### Directions
All of the data below should come back exactly as written, minus its images.

### Material provided
______

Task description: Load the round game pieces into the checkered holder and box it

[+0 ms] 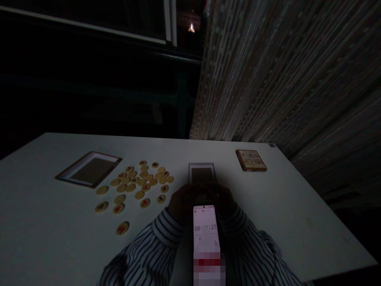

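Both hands meet at the middle of the table, in deep shadow. My left hand (182, 201) and my right hand (224, 199) curl inward, fingertips close together at the near end of a small shallow box (201, 165) with a pale rim and darker inside. The dark hides the fingers, so whether they grip the box or anything else cannot be made out. Between my wrists a phone (205, 234) shows a lit timer screen. Left of my left hand, several round wooden Chinese chess pieces (131, 187) lie scattered, some showing red or black characters, others plain.
At the far left lies an open shallow tray or lid (102, 183) with a brown rim. A square box with printed characters (251, 159) sits at the far right. Behind the white table (268, 222) hangs a string curtain (253, 71); the room is very dark.
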Demonstrator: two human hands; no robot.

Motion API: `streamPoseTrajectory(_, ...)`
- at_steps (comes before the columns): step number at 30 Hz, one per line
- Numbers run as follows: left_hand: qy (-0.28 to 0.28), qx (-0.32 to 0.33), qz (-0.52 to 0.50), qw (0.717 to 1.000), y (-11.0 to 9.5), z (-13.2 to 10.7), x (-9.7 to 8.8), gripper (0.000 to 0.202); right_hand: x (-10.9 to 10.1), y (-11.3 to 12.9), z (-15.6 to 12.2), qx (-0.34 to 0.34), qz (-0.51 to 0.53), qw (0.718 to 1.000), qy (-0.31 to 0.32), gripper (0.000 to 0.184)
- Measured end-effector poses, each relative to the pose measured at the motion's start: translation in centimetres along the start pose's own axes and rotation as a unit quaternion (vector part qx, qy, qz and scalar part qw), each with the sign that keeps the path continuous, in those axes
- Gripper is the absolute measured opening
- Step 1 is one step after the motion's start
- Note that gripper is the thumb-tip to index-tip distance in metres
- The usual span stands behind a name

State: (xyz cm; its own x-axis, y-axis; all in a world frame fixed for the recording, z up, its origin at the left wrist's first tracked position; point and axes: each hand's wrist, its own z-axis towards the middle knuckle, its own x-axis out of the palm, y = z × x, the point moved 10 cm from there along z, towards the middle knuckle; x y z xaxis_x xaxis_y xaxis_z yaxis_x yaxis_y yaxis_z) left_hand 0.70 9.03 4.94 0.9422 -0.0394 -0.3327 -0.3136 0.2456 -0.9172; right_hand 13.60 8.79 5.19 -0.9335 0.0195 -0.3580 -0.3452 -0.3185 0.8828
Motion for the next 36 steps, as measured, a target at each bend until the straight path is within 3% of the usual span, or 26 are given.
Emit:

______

### Final answer
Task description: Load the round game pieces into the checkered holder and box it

[+0 ms] 

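Both hands meet at the middle of the table, in deep shadow. My left hand (182, 201) and my right hand (224, 199) curl inward, fingertips close together at the near end of a small shallow box (201, 165) with a pale rim and darker inside. The dark hides the fingers, so whether they grip the box or anything else cannot be made out. Between my wrists a phone (205, 234) shows a lit timer screen. Left of my left hand, several round wooden Chinese chess pieces (131, 187) lie scattered, some showing red or black characters, others plain.
At the far left lies an open shallow tray or lid (102, 183) with a brown rim. A square box with printed characters (251, 159) sits at the far right. Behind the white table (268, 222) hangs a string curtain (253, 71); the room is very dark.
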Demonstrator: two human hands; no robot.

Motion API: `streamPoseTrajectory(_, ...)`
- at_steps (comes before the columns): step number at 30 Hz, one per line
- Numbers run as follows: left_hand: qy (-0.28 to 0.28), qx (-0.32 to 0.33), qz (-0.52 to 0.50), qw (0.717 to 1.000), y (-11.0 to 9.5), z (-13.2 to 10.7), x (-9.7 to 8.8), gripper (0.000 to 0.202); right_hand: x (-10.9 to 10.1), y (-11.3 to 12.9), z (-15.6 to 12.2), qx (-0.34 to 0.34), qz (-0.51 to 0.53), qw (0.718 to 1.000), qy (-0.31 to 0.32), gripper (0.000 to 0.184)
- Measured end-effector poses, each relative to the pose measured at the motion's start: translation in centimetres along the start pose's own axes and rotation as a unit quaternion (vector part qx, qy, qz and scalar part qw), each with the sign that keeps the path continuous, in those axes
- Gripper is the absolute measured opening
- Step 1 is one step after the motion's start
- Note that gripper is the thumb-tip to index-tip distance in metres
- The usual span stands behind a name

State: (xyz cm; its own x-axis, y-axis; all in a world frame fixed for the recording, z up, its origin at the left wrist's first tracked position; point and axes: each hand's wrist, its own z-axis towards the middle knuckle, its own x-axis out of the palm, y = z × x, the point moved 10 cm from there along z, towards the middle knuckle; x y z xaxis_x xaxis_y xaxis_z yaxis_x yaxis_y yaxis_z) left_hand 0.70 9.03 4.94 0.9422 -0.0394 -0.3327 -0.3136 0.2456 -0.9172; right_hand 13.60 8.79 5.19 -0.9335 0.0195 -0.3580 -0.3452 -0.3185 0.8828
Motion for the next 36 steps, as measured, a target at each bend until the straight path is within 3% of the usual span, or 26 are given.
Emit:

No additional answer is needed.